= ACTIVITY =
For each line of the data below that contains "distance", return that line.

::: SOURCE MATERIAL

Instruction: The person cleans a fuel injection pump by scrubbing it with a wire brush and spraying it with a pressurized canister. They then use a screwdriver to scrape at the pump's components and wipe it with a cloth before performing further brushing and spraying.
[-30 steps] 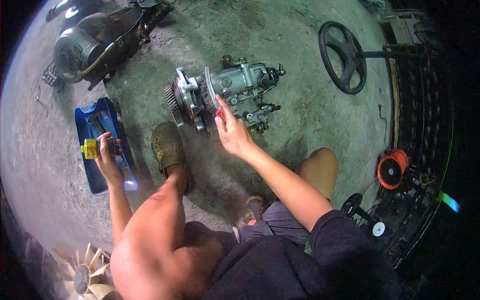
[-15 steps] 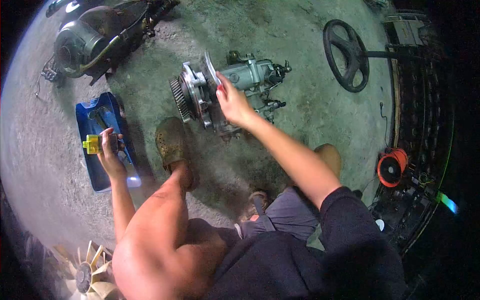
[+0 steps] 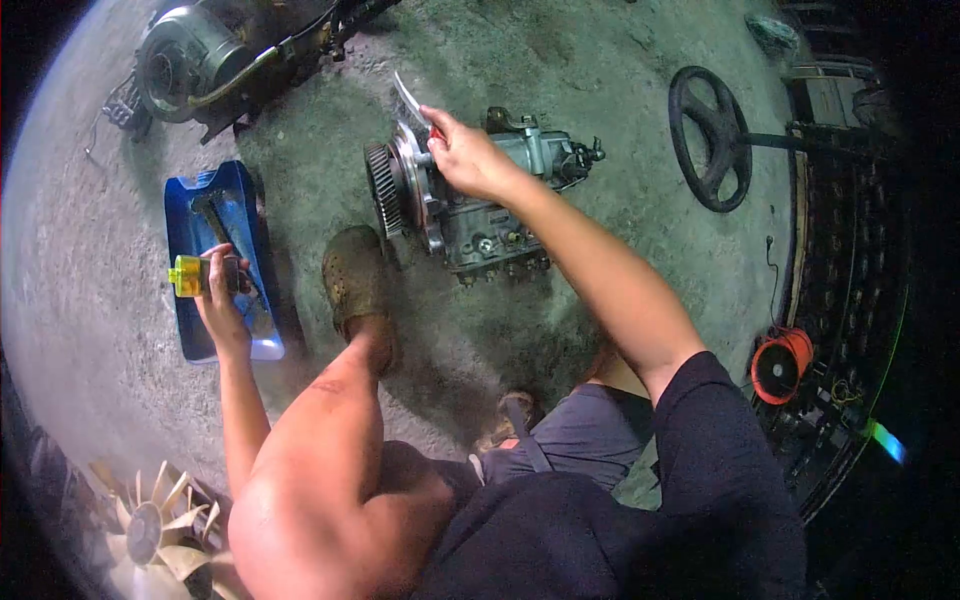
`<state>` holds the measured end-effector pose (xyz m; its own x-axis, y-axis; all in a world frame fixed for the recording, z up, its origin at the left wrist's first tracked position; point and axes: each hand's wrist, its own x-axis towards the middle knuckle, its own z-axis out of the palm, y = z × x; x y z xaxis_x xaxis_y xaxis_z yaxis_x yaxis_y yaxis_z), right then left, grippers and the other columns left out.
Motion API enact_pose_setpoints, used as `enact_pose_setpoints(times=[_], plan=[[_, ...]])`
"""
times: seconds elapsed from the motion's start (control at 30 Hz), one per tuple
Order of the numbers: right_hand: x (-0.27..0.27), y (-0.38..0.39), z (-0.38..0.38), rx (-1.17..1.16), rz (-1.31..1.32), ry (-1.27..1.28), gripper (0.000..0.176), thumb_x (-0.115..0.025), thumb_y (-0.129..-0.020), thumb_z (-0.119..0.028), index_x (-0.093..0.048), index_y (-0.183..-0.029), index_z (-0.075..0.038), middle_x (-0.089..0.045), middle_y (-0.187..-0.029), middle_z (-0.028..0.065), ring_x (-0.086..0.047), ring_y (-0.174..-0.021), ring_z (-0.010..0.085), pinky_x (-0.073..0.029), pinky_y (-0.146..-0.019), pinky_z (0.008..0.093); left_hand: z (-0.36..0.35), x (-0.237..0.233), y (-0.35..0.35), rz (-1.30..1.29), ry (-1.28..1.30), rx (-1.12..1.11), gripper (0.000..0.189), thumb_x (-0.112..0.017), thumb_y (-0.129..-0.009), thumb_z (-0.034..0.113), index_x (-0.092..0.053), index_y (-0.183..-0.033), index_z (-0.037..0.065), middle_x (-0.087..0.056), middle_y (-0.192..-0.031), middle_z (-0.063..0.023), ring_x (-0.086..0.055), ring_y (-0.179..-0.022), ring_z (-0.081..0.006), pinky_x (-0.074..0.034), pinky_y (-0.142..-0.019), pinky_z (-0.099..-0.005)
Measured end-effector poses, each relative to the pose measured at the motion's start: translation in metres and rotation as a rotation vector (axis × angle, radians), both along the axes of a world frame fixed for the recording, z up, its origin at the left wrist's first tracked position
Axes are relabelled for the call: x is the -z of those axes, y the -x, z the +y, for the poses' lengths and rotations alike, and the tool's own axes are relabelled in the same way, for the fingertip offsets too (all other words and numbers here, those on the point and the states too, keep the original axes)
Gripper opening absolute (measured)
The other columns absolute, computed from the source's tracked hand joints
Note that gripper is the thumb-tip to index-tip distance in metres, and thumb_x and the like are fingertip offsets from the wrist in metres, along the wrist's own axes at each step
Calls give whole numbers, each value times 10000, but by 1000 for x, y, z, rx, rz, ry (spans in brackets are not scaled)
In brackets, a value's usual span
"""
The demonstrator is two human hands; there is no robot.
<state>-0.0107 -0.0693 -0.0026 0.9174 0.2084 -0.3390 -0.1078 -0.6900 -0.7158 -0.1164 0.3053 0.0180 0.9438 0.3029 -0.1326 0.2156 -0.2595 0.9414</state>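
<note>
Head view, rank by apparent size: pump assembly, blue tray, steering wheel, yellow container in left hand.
1. pump assembly
2. blue tray
3. steering wheel (lens-edge distortion, unsure versus tray)
4. yellow container

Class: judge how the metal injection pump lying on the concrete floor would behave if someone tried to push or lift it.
The injection pump looks like solid cast metal with a toothed gear, so probably heavy and stiff. Its lumpy body lies on the concrete floor, so it would likely scrape rather than roll. Grimy surfaces may feel slippery.
</note>
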Motion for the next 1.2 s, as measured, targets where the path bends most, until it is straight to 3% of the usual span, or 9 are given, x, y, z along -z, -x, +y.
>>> enact_pose_setpoints(times=[0.13,0.27,0.4,0.57,0.7,0.73,0.9,1.13,1.2], plan=[[9,60,-16,53,-244,-168,523,-464,-1018,-183,-308,-1516,-140,-630,-1085,127,-633,-745,225,-532,-683,384,-2,-4,4,29,89,-51,327,-512,-1003,328,-612,-1110,35,-633,-872,-73,-610,-747,-115,-469,-631,-244],[9,45,-8,169,26,-260,515,-475,-1020,-175,-327,-1513,-177,-553,-963,41,-483,-568,84,-451,-471,267,7,7,15,56,118,-99,325,-516,-1000,329,-608,-1116,40,-637,-846,-66,-580,-704,-102,-460,-622,-237],[30,13,-1,67,-135,-88,515,-483,-1019,-191,-329,-1509,-166,-564,-747,39,-512,-550,102,-465,-480,289,7,5,14,44,117,-101,316,-510,-1005,320,-608,-1118,41,-639,-845,-61,-577,-717,-93,-453,-626,-235],[-2,65,-10,150,48,-203,585,-469,-1027,-183,-219,-1554,-222,-556,-1104,89,-531,-575,103,-478,-513,283,14,9,21,85,162,-176,295,-526,-1004,311,-615,-1113,52,-639,-834,-43,-568,-707,-82,-438,-631,-229],[40,11,-5,88,-8,-264,567,-482,-1022,-186,-254,-1541,-204,-562,-1072,87,-537,-618,106,-498,-574,301,14,9,16,78,163,-187,300,-540,-995,318,-621,-1099,49,-640,-821,-43,-567,-704,-83,-438,-630,-232],[49,0,-2,-20,-291,-206,559,-484,-1019,-176,-266,-1534,-198,-563,-1031,77,-529,-628,101,-491,-559,298,13,6,15,76,152,-177,302,-543,-993,320,-622,-1095,47,-640,-818,-45,-567,-703,-84,-438,-630,-233],[-15,61,-11,192,194,-304,568,-478,-1026,-179,-249,-1544,-218,-568,-1020,78,-506,-578,102,-471,-533,287,13,0,10,2,49,-142,319,-544,-991,332,-612,-1101,41,-640,-832,-54,-591,-727,-100,-442,-626,-232],[31,6,-6,45,-30,-180,547,-466,-1027,-186,-264,-1535,-188,-610,-1038,98,-560,-633,130,-500,-579,305,21,3,8,81,91,-166,316,-542,-993,336,-613,-1095,45,-639,-829,-53,-582,-714,-96,-436,-610,-235],[18,34,-11,20,-150,-51,554,-472,-1024,-191,-262,-1536,-201,-645,-1170,184,-632,-702,160,-533,-645,342,13,0,3,83,59,-149,308,-538,-996,327,-614,-1092,44,-639,-822,-51,-572,-696,-92,-435,-607,-239]])
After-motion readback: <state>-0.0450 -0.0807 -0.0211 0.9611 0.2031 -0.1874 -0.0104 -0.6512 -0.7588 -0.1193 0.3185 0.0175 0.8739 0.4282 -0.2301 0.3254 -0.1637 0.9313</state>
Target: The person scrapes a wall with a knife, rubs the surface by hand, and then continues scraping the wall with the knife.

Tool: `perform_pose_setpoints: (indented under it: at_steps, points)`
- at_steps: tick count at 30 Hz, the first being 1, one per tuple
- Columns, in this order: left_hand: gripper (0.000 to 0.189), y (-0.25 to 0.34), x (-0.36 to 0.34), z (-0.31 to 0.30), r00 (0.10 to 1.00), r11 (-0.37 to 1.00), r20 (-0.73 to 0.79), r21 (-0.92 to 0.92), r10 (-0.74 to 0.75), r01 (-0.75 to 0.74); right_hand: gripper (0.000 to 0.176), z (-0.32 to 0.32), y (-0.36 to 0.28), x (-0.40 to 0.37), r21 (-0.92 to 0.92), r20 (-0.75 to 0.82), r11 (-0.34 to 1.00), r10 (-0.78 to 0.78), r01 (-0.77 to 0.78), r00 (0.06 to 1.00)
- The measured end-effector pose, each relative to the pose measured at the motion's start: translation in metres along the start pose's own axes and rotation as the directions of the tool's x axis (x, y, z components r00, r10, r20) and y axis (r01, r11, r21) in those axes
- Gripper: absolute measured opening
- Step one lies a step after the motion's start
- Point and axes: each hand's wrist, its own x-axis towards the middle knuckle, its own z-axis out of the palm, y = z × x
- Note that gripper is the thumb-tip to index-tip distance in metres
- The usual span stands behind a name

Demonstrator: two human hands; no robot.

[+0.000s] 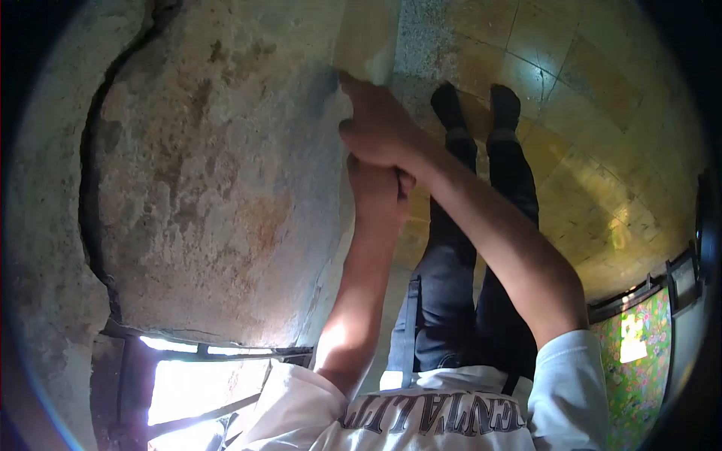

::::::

= ANSWER SPACE =
Note that gripper is the thumb-tip to index-tip distance in metres, and thumb_x and the like are fingertip offsets from the wrist in metres, along the wrist's own axes at each step
- Note that gripper is the thumb-tip to index-tip distance in metres

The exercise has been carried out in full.